Not so fast, says Dr. Hornstein, a PAFP member since 1988, who notes her first book is just that and not a new career.

Here’s the opening now posted on her blog….“They say the solo Family Doctor is extinct; gone the way of the dinosaur. Well, I've been in private practice for nineteen years and I'm still kicking, so here's my blog. Until they drag my cold, dead body off into the tar pit, read about my trials and tribulations -- and the joys and triumphs, which are what keep me going.

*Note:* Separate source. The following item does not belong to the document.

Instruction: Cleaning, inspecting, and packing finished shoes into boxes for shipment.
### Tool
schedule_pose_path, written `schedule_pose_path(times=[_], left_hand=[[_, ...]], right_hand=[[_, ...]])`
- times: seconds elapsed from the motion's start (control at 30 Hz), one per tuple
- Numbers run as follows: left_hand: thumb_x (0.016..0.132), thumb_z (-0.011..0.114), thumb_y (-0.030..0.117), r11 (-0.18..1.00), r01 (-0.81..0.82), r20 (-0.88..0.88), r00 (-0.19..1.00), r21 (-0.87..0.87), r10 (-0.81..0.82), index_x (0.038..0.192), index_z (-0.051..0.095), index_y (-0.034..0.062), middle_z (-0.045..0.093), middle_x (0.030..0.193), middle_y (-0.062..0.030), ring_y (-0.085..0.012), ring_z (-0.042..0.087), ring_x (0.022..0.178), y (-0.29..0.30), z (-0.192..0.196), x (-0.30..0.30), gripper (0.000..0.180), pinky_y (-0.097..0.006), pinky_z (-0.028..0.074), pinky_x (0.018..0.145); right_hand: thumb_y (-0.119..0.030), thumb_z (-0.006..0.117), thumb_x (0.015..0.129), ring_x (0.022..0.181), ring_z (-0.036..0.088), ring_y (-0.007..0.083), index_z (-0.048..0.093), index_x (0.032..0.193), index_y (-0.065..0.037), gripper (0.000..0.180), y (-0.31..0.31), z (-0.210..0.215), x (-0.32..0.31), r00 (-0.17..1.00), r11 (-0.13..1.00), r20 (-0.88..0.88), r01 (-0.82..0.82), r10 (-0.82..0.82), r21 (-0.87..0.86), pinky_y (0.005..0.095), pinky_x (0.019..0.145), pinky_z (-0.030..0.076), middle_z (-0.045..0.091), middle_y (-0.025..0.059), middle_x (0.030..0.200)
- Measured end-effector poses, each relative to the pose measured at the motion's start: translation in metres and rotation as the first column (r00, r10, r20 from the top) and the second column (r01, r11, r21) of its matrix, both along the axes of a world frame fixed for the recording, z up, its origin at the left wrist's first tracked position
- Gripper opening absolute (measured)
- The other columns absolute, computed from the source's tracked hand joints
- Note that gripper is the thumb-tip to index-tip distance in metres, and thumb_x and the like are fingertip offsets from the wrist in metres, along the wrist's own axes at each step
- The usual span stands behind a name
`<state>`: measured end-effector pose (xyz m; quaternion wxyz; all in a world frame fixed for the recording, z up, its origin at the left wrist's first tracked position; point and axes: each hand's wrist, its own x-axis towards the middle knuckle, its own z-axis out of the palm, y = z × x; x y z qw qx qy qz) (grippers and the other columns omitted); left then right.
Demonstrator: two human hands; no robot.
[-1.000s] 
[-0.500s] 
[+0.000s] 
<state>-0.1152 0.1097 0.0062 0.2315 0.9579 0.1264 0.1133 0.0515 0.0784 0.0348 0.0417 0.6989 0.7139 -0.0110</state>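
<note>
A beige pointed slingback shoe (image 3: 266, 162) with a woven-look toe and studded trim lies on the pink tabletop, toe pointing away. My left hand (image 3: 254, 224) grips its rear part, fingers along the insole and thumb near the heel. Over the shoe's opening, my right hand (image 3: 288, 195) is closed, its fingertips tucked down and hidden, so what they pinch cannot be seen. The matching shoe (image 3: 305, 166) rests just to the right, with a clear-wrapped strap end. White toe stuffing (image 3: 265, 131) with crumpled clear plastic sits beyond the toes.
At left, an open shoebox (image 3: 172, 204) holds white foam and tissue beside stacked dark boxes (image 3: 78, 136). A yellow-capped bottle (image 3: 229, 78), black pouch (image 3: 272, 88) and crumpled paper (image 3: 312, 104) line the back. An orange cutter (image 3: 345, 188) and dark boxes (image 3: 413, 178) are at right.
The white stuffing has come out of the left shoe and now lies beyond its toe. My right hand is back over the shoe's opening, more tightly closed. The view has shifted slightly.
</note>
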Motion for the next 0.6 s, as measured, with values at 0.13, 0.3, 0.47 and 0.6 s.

I'm also embarking on a new career as an author. You can read my first book by ordering it below. If anyone worries that I may become so successful with my writing that I will give up my medical practice, rest assured: writing is something I do; doctoring is who I am.”

Read her 10 laws and more at http://dinosaurmusings.blogspot.com/
The actual article also has a picture of the book, and another one of moi. Plus it makes a nifty "whooshing" noise when you click to turn the pages.